Roman après Proust (je sais, je sais…), bibliothèque de droite, étagère du dessous, premier rayon.

J’ouvre page 57 :

Vivre, bien sûr, c’est un peu le contraire d’exister. Si j’en crois les grands maîtres toscans, c’est témoigner trois fois, dans le silence, la flamme et l’immobilité.
Il faut beaucoup de temps pour reconnaître que les personnages de leur tableaux, on les rencontre tous les jours dans les rues de Florence ou de Pise. Mais, aussi bien, nous ne savons plus voir les vrais visages qui nous entourent. Nous ne regardons plus nos contemporains, avides seulement de ce qui, en eux, sert notre orientation et règle notre conduite. Nous préférons au visage sa poésie la plus vulgaire. Mais pour Giotto ou Piero de la Francesca, ils savent bien que la sensibilité d’un homme n’est rien. Et du cœur, à vrai dire, tout le monde en a.
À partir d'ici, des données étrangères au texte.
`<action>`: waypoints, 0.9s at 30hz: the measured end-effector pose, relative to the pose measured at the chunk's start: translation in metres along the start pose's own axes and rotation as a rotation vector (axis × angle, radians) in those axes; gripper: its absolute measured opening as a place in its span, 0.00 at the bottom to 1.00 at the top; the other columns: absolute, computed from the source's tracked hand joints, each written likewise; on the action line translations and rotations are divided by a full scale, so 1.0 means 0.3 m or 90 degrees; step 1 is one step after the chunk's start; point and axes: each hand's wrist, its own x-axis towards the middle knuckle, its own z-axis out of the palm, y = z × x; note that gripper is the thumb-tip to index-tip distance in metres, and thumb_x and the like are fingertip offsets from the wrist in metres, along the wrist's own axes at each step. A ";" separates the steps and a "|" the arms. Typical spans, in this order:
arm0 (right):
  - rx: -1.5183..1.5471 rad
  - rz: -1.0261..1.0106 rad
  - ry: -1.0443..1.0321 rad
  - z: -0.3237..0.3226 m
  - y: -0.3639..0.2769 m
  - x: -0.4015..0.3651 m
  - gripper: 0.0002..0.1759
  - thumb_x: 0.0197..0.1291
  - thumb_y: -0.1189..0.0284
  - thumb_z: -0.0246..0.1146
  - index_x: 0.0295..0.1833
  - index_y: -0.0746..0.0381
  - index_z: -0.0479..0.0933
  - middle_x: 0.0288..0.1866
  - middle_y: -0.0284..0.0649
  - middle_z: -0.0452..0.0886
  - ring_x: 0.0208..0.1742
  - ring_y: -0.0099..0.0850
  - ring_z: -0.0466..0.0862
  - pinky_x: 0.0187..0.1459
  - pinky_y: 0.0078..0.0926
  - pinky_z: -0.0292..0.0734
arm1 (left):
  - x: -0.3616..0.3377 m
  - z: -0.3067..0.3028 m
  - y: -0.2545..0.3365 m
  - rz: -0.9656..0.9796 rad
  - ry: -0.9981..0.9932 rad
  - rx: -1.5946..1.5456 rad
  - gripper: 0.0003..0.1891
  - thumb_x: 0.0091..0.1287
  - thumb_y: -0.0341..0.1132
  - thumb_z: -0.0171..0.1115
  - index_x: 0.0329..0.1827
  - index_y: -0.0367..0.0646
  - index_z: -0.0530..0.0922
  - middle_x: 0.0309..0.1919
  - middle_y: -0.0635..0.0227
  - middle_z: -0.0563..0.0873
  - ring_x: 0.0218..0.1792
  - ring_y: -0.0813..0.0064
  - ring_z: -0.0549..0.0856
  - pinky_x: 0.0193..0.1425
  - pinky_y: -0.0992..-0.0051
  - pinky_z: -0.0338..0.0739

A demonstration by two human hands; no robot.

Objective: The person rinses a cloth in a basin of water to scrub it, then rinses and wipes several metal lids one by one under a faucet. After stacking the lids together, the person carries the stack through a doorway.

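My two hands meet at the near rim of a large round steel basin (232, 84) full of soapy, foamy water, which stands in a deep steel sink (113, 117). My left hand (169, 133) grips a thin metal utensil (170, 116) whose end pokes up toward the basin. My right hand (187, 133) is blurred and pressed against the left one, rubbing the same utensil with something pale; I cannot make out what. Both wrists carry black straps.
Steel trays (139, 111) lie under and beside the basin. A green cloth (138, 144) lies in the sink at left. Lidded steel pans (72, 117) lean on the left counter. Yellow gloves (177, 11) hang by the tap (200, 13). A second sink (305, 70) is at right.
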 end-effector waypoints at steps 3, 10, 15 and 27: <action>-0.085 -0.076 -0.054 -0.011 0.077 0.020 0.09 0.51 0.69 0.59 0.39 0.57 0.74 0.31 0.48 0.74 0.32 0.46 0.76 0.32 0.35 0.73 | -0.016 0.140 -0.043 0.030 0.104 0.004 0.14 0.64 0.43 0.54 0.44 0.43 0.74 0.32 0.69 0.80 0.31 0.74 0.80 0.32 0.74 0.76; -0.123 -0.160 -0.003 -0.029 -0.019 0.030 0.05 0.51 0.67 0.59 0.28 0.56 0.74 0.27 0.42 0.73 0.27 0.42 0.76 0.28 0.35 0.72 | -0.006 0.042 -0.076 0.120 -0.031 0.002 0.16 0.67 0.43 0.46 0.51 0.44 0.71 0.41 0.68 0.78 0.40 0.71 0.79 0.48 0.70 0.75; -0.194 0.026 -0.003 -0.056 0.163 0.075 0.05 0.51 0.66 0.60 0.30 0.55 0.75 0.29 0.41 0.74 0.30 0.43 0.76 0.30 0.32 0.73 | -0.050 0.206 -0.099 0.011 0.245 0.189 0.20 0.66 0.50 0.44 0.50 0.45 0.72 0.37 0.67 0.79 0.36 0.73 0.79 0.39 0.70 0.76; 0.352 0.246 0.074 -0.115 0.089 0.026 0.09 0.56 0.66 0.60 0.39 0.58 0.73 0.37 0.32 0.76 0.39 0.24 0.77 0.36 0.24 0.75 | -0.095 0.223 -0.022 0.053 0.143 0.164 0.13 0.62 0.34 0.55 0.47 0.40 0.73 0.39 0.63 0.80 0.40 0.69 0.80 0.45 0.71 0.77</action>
Mais les grands sentiments simples et éternels autour desquels gravite l’amour de vivre, haine, amour, larmes et joies, croissent à la profondeur de l’homme et modèlent le visage de son destin — comme dans la mise au tombeau du Giottino, la douleur aux dents serrées de Marie. Dans les immenses maestas des églises toscanes, je vois bien une foule d’anges aux visages indéfiniment décalqués, mais à chacune de ces faces muettes et passionnées, je reconnais une solitude.

bar-3670

Noces, suivi de l’Été. Albert Camus.